Life often craves for that perfect background music when one fine drizzly evening you are thrown into the pits of sadness with the whole world planning your doom, with nothing working in your favour, with you feeling like the ever cursed main lead of a K-drama. You, pining soul, deserve that background music, my suggestion being EXO’s “Lucky.”

Let not that suggestion cause a jarring note in your melodramatic bout of self-pity; for with the onset of instrumental covers anything seems possible, even a splendid ballad version of “Lucky” on piano with the soft pitter-pattering rain in the background (in case, you are doubly unfortunate of being sad on a scorching hot day). No longer do we need to keep wondering how a popular song would sound when arranged differently; musically adept fans have embarked on the melodious mission of fulfilling our musical fantasies and giving K-pop songs surprising makeovers.

[youtube http://youtu.be/GEWs5Xr_iiE]

For most international consumers, K-pop songs lyrically don’t hold much value because of the language barrier. Even while listening to it, the language only seems familiar but not understandable — being more functional in adding to the tonal body of the song. So, when the lyrics are done away with, it does not seem like a major loss to the quality of the song. However, it does leave an awkward gap and quite unconsciously, the lyrics (or whatever we understand of it) keep on playing in the head, which is why instrumentals are often reserved to back vocal covers. What has been taken out needs to be compensated. If the limelight is averted from the vocals it needs to be focused on something else, and this is where instrumental covers come into play.

Instrumental covers fill that gap by refocusing our attention on musical instruments which becomes both the flesh and skeleton of the song. The success or failure of the song is hinged upon the instrument. And this complete dependence on it happens only because the song, before being reincarnated, is pulled apart note by note.

[youtube https://www.youtube.com/watch?v=I_WIKNK9-jk]

Sometimes covers take the help of two to three instruments and a background beat. The beat then is the skeleton, with the instruments being layered on creating a foundation as well as embellishing the song. Based on the final products, these are relatively easy covers for they don’t deviate much from the multi-layered original.

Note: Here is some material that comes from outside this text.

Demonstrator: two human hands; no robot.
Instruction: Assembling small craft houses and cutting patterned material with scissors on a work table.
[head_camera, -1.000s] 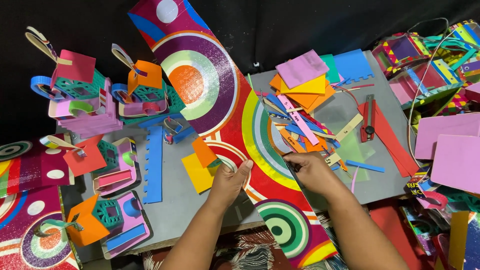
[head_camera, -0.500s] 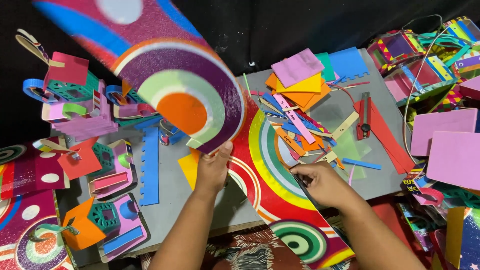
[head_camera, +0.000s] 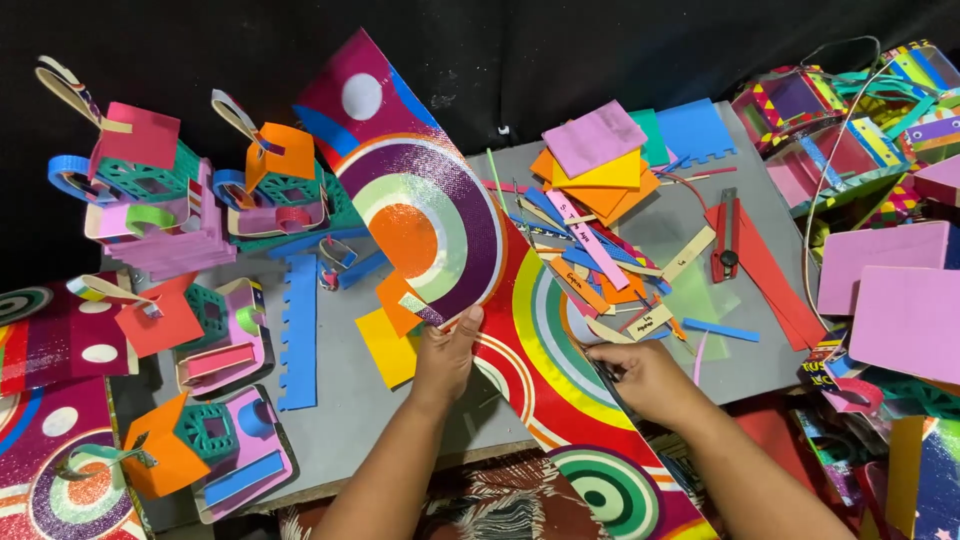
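Now | left hand (head_camera: 447, 352) grips glitter sheet (head_camera: 430, 210) edge | right hand (head_camera: 645, 378) pinches it | paper scraps (head_camera: 600, 250) alongside

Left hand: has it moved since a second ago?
Yes. The left hand has lifted the glitter sheet's free end off the grey board; that end now stands raised, partly hiding the orange square.

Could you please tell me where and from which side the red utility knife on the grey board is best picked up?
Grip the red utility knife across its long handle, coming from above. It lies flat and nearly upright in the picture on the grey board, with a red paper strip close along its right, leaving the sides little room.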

Upping the ante by several notches is the single instrument based covers. Musical creativity is restricted to a single major instrument and that restriction seems to create more magic than expected. With the senses focused on a single type of tone, there is lesser risk of an excess or over-creativity. Such covers are extremely neat and personally, evoke more emotions compared to their sibling instrumentals. The rhythm – not the beat – forms the foundation of the song while the tones add to beautifying the flesh.

[youtube https://www.youtube.com/watch?v=UmplmxwE2WM]

It is the relation between tone and beauty which makes such covers possible despite being unconsciously compared to the original, because beauty is highly subjective. This subjectivity leads to consumers liking the original, and also appreciating the cover. The cover may be distinct from the song but it is also a less glitzy version of the original. Instrumental covers would be the well-fitted, polished suits of the musical world; simple yet refined.

But considering how they are covers, do these instrumentals hold a chance of being independent musical entities? Hell yeah! While it is still the offspring of programmed music, dependent on an external object in its creation, one does not need prior knowledge of the original to appreciate the cover. These covers are not imitations but inspired products for they select only the broader musical structure, or a key musical component of the original song, twisting and turning it into an entirely new arrangement.

[youtube http://youtu.be/Zrue1gw6Pw8]

They stand independent also because they don’t come with pre-designed narratives unlike lyrical songs. The moment one knows the story conveyed by a song, there is almost an impulsive tendency to understand it only within that specified paradigm, and being unable to cope with the linguistic value of the song, the restricted comprehension is inevitable. Instrumental covers tune that barrier by expanding horizons of meaning-making, giving us pure music as the only hint. They are a master at open-ended story-telling giving us the opportunity to make the song our own in any manner we may prefer to.

K-pop, with its tendency of showcasing financial power and musical talent within a single song often creates a cacophonous composition which after two or three listens hurts the ears. Instrumental covers strip the song of its excesses and present its very soul to the audience. It is organic music and it gives better shape to vague emotions of joy and sadness. It is the harmonious rebuttal to the accusation of K-pop being K-pop only because of its language. Tweaking a cultural product doesn’t imply that it wasn’t an universal entity to begin with, in fact, it’s very adaptability to the right kind of appropriation makes it a delight for mediums of universalization.

Varying tastes direct fans to various kinds of instrumentalisation, so what are your favourite instrumental covers?